Exercise instructions: Among the records below, which lines contain the string "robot"? Report them.

(Dataset excerpts)
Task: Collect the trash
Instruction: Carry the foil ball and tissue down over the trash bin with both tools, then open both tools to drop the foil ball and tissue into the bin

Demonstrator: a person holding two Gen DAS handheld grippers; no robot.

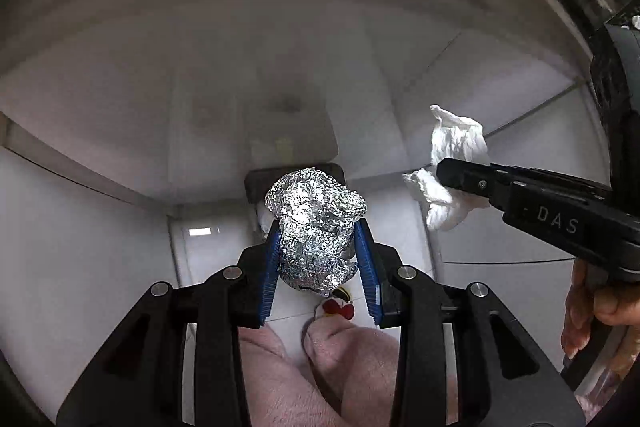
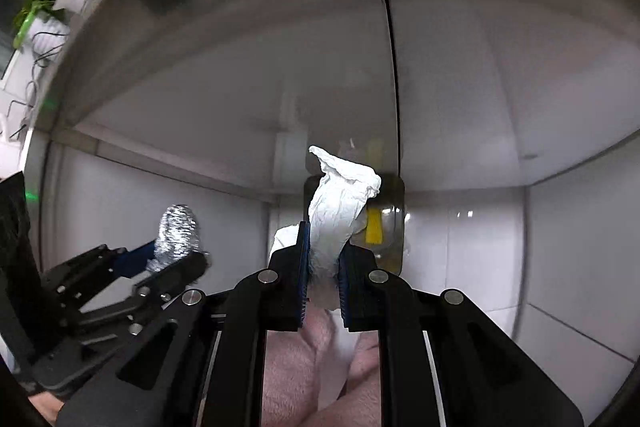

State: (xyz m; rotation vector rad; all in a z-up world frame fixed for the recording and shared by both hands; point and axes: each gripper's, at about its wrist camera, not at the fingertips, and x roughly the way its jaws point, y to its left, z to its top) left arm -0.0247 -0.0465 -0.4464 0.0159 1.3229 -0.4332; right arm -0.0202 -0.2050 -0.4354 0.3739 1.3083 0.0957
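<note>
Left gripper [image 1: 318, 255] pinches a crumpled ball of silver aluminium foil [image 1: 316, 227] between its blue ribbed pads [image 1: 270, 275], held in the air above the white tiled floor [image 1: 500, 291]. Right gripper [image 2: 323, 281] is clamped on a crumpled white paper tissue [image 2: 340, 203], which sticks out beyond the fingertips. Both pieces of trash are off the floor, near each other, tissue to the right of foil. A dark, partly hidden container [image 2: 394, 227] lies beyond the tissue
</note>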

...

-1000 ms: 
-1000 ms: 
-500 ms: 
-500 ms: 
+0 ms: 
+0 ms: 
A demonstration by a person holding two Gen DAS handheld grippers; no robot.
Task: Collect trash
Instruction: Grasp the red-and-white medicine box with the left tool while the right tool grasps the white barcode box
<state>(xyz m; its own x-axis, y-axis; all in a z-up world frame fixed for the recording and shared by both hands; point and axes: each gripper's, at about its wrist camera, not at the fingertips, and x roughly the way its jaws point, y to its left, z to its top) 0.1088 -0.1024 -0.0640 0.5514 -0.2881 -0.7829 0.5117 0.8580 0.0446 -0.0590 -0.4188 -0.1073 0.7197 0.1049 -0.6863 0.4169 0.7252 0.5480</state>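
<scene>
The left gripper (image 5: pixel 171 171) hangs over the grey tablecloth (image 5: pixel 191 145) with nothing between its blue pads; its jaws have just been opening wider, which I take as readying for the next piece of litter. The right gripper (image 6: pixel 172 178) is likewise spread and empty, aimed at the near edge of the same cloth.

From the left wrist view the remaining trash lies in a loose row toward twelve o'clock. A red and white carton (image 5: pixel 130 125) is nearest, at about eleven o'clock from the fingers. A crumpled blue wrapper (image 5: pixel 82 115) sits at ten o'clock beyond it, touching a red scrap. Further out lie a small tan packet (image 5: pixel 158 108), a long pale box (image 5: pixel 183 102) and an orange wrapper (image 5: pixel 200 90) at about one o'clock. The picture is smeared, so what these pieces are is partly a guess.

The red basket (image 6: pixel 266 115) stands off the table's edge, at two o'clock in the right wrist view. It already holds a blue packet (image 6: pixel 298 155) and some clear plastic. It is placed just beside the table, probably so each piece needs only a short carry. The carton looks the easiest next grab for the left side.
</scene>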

Response area:
Demonstrator: a person holding two Gen DAS handheld grippers; no robot.
A demonstration by a person holding two Gen DAS handheld grippers; no robot.

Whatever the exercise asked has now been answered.